- REQUIRED ACTION: Go line by line through the data and copy those with the word "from".

- INFORMATION SHOWN:
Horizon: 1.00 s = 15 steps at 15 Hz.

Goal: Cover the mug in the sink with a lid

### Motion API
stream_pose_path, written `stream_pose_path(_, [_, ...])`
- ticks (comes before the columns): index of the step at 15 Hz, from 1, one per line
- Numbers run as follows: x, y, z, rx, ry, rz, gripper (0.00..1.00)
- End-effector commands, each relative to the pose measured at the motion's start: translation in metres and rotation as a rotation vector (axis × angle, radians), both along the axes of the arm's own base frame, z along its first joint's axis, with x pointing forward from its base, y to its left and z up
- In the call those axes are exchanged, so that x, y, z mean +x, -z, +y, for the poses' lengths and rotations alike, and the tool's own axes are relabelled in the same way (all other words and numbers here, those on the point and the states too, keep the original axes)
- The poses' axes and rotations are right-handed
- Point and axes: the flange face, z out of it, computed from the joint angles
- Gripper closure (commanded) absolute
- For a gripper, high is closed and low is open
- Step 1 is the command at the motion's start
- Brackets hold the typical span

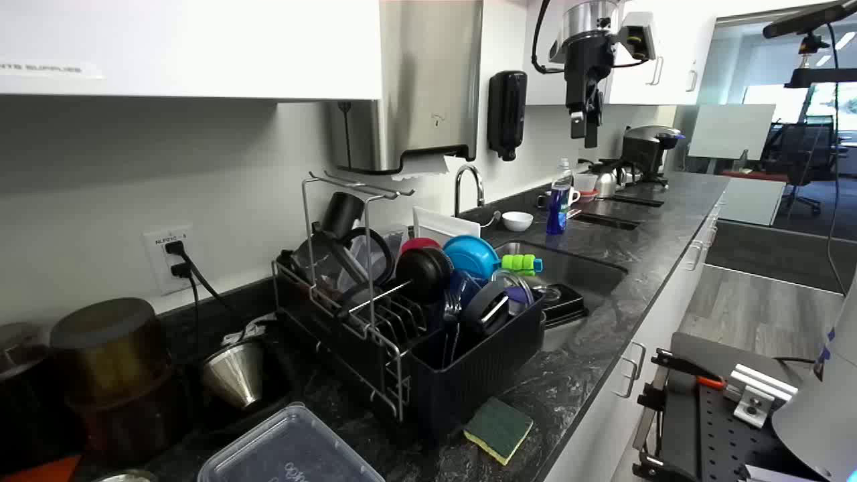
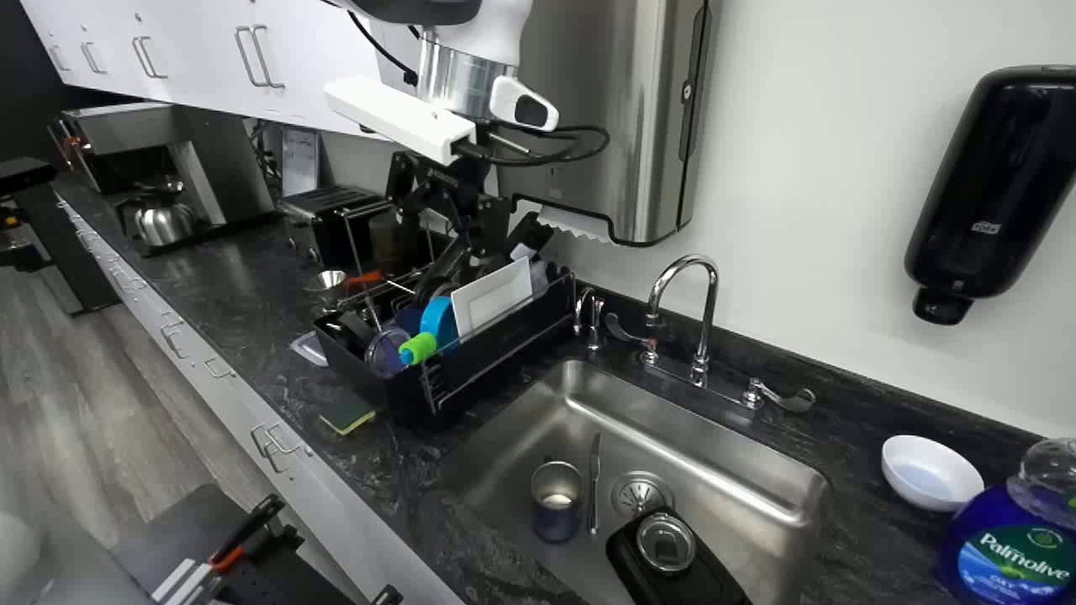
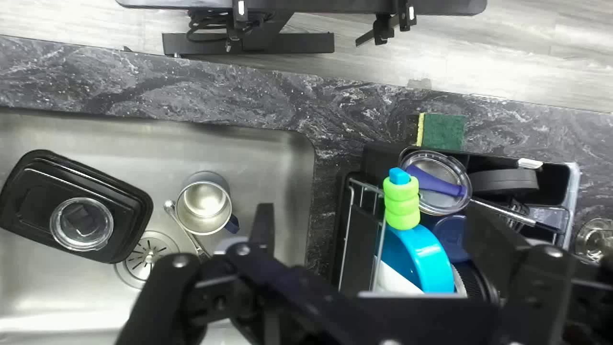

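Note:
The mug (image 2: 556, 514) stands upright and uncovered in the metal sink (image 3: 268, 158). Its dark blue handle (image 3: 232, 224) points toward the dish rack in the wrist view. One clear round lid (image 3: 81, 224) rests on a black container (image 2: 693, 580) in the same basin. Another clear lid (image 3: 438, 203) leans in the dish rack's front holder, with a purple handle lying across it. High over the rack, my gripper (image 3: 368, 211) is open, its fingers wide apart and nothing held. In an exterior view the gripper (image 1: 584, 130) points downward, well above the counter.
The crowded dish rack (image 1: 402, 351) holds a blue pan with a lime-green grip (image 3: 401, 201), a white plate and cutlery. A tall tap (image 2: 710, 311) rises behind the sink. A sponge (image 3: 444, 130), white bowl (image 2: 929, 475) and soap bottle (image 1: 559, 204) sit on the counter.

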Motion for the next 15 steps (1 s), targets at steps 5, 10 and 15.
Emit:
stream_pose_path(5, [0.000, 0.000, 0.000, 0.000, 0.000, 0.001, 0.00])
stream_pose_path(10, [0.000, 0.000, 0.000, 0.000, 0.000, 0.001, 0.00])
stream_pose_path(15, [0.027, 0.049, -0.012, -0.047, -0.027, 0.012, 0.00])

- TASK RESPONSE:
- ticks (comes before the columns): index of the step at 15 Hz, from 1, one per line
- End-effector commands, each relative to the pose measured at the motion's start: translation in metres and rotation as a rotation vector (axis × angle, radians), both along the axes of the arm's own base frame, z along its first joint's axis, with x pointing forward from its base, y to its left and z up
- Point and axes: the flange face, z out of it, computed from the joint angles

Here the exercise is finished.